EPR 20 cm2 Cold Leg Break Transient Analysis in CATHARE and RELAP5 Calculation Codes

1.     Description of the problem

Scenario 2 represents modeling of a 4500MWth 4 loop Pressurized Water Reactor – the EPR. The 4 primary loops have been simulated separately. Pressurizer is connected to the hot leg in loop one and break is positioned in the broken cold leg 3, where the leak simulation is presented by a 20 cm2 break. Emergency core cooling system is provided by two low and medium head injection systems on 1 and 3 loop and four accumulators on each loop, which are connected to cold legs. Simulations is 4000s long.

In design basis accident (DBA) the most dangerous scenario is a loss of coolant accident (LOCA). One of those can be small break LOCA where high pressure injection systems should be sufficient to keep coolant inventory at the safe level. When rupture pipe occurs, turbine and reactor are tripped. Assuming that the plant is shut down, removal of the heat from the core can be provided by the steam generator to the secondary side. To run more conservative calculations only two SIS are working.

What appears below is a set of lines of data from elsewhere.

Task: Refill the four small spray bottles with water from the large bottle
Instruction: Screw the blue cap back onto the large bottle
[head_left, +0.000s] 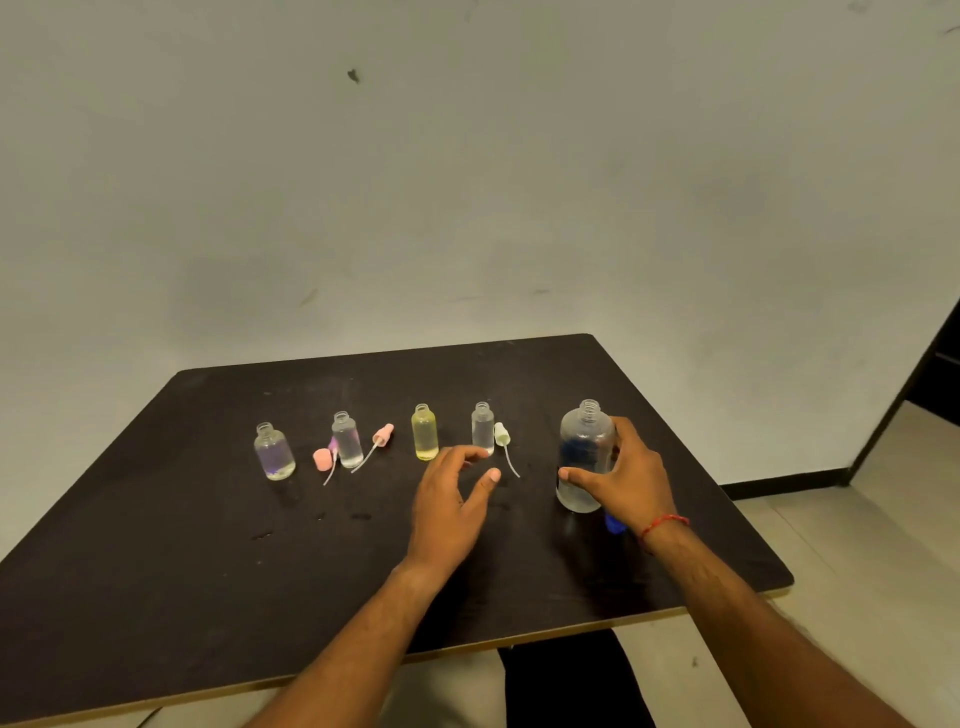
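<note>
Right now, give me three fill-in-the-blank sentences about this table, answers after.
1. The right hand grips the ____ bottle.
2. The left hand holds ____.
3. The third small bottle from the left looks ____ in colour.
Answers: large; nothing; yellow

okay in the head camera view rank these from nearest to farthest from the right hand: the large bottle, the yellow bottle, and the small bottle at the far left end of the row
1. Large bottle: gripped by the right hand, at the row's right end.
2. Yellow bottle: mid-row, beyond the open left hand.
3. Far-left small bottle: at the opposite end of the row, with a faint purple tint.
</note>
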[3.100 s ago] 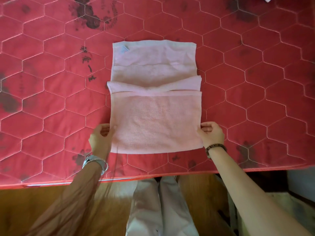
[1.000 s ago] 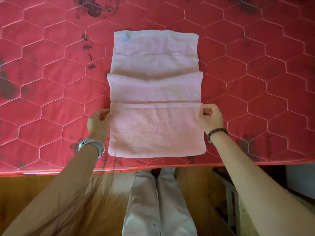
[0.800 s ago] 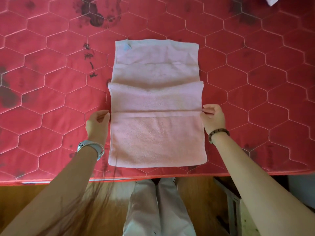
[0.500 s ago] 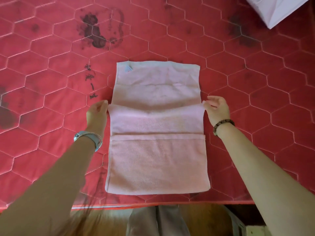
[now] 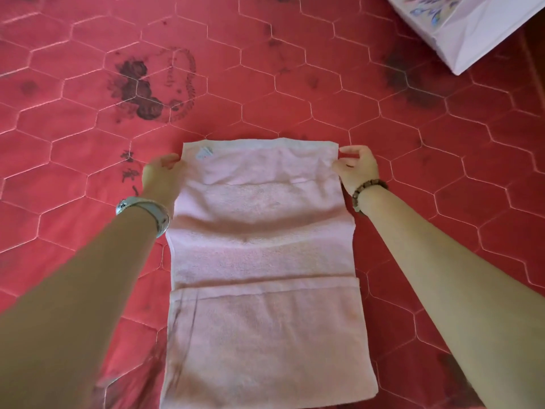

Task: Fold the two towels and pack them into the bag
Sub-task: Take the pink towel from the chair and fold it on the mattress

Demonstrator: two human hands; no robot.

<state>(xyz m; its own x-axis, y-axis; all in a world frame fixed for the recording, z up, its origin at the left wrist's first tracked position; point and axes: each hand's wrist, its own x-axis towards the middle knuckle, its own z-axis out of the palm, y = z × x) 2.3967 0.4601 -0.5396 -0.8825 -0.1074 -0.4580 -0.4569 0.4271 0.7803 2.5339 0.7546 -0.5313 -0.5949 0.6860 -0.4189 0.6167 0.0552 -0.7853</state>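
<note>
A pink towel (image 5: 262,240) lies lengthwise on the red quilted mattress (image 5: 295,93), with its near third folded over onto itself. A small blue tag sits at its far left corner. My left hand (image 5: 160,174) holds the towel's left edge just below that far corner, fingers curled round the edge. At the far right corner, my right hand (image 5: 358,165) pinches the towel between thumb and fingers. A pale lavender bag (image 5: 472,28) lies at the top right of the mattress, partly out of frame. I cannot make out a second towel.
Dark printed flower marks (image 5: 141,90) show on the mattress beyond the towel. A silver watch is on my left wrist and a bead bracelet on my right. Open mattress surface lies between the towel and the bag.
Both hands have slid up along the towel's side edges from the fold to the far corners. The view has tilted forward, bringing the bag into sight.
</note>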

To perform thermal-hydraulic calculations the two system codes were used: RELAP5 and CATHRE. First code was developed for U.S. Nuclear Regulatory Commission (NRC) for use in rulemaking, licensing calculation and as a basis for NPP analysis. Code is dedicated to light water reactors to simulate steady states and transient in reactor applications. It is also appropriate, as calculation tool, during loss of coolant accident. CATHARE system code is also dedicated to thermal hydraulics calculations during accident of pressurized water reactor and safety evaluation. Code allows to perform best estimate calculations for LOCAs, steam generator failures and other transients as breaks in the secondary side or loss of residual heat removal system. CATHARE is a result of a joint effort of AREVA, CEA, EDF and IRSN.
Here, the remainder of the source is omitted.